**INSTRUCTIONS TO FOLLOW**.
Leave the pictures out and write out exactly the lines from the top of the entries through the line containing "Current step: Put".

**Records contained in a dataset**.
* * * * * * *

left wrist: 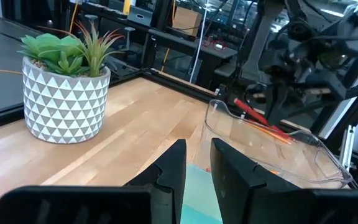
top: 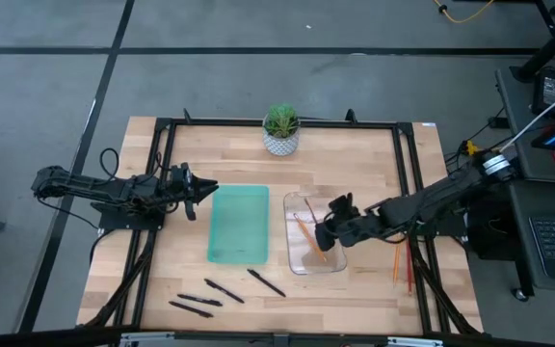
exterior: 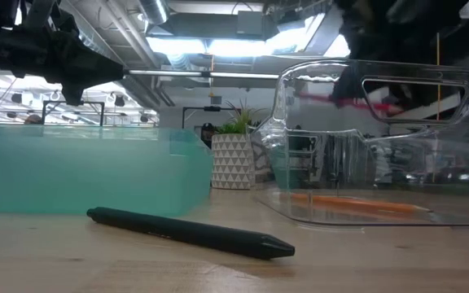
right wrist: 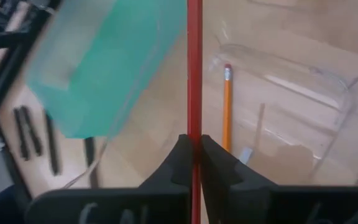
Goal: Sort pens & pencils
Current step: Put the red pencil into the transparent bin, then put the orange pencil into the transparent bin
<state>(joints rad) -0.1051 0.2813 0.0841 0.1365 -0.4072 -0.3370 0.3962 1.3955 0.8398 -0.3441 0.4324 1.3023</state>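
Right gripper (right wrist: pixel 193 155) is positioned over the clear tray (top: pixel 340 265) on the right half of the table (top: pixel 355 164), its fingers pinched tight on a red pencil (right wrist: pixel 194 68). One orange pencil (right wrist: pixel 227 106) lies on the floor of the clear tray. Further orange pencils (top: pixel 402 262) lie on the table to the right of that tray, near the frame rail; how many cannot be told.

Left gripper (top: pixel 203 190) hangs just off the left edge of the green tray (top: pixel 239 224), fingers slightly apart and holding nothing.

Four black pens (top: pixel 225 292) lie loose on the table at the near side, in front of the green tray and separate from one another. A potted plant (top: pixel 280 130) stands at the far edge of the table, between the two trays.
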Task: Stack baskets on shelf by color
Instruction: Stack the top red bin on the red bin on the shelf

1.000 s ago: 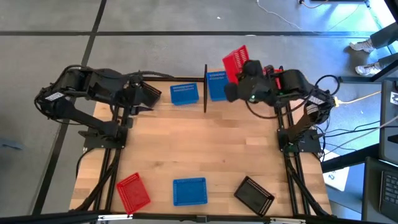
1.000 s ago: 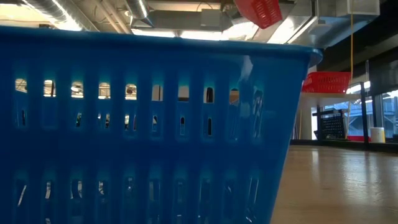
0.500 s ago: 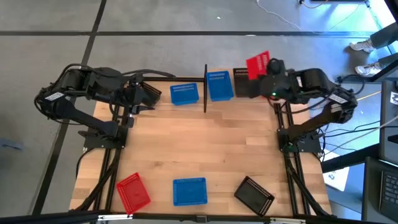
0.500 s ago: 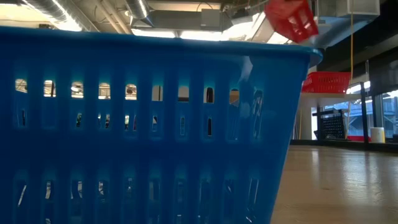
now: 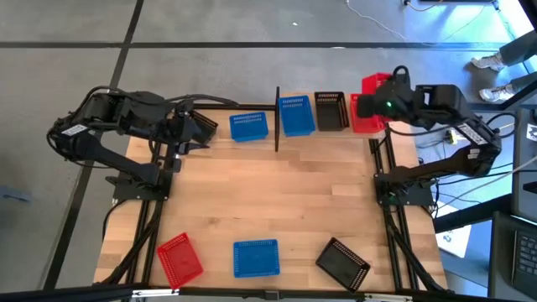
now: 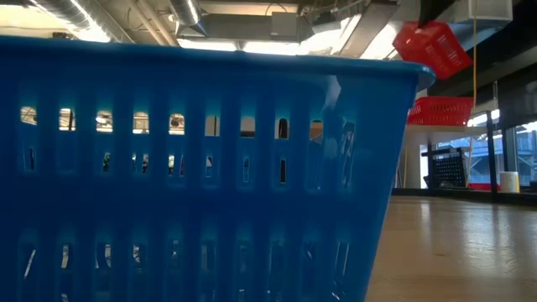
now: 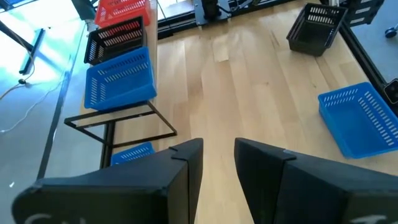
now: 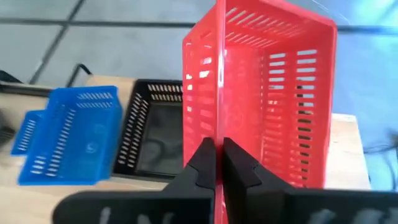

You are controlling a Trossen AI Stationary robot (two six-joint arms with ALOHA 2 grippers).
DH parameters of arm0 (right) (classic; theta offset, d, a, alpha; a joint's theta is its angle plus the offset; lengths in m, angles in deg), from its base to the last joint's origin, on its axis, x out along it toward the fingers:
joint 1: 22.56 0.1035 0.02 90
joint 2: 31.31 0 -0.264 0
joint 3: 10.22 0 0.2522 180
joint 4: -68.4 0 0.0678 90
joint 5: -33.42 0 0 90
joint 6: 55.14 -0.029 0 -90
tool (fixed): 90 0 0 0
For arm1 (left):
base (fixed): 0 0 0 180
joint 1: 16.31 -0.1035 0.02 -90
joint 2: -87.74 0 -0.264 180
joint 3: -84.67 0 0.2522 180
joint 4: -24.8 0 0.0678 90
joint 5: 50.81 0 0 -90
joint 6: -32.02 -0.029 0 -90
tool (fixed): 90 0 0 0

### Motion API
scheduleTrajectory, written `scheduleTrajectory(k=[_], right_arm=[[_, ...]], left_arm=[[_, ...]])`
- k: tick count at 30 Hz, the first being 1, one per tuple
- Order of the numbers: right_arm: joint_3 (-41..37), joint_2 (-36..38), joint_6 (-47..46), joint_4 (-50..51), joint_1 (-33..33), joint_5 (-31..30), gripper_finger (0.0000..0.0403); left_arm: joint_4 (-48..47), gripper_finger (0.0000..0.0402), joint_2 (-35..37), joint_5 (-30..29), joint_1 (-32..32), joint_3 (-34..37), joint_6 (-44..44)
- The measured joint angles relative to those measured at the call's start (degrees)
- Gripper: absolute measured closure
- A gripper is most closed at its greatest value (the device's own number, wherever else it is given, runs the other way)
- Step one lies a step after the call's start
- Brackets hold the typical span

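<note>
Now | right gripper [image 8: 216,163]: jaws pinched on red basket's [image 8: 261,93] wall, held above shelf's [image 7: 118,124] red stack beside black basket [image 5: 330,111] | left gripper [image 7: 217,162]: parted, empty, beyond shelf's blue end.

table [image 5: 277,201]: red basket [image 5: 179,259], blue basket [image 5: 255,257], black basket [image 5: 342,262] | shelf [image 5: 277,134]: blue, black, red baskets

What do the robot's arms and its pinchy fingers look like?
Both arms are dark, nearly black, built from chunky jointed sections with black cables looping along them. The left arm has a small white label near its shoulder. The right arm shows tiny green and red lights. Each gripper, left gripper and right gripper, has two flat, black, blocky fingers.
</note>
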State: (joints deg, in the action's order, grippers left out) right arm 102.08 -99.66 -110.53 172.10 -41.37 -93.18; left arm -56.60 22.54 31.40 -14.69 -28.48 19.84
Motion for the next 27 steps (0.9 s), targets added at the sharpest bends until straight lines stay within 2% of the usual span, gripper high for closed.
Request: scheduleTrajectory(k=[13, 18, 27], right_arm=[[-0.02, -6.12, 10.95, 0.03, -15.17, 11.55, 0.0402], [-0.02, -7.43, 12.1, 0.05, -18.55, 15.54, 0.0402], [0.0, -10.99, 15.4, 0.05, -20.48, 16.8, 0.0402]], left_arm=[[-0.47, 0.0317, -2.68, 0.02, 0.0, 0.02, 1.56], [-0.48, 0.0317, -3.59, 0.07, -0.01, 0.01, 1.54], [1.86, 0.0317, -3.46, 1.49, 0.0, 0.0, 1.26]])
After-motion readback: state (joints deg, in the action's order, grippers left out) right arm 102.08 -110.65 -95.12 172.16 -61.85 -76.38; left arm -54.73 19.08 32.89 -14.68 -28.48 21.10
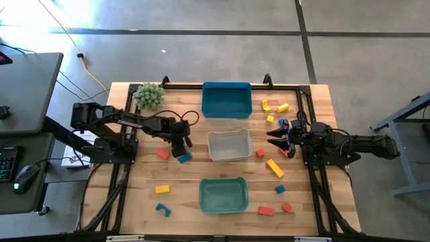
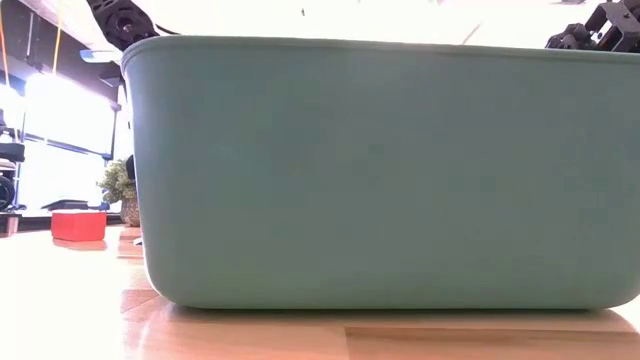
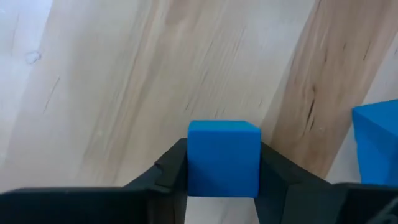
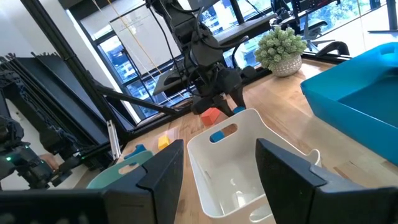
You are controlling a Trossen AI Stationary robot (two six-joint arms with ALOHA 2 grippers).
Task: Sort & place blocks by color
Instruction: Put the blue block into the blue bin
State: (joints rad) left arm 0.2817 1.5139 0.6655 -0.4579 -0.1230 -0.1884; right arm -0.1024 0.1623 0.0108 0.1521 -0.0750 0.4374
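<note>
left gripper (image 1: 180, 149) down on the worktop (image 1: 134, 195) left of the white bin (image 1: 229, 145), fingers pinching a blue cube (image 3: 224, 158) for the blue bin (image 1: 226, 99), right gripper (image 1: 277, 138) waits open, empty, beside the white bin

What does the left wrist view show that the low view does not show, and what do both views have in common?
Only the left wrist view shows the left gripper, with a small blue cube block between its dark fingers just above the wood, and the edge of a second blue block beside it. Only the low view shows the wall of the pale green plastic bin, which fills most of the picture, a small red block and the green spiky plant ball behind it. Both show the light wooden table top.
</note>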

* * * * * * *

**WRITTEN ANSWER**.
left wrist: 
top: 
exterior: 
right wrist: 
Goal: Sort pens & pencils
Current step: Put the red pencil into the transparent bin, then put the orange pencil into the transparent bin

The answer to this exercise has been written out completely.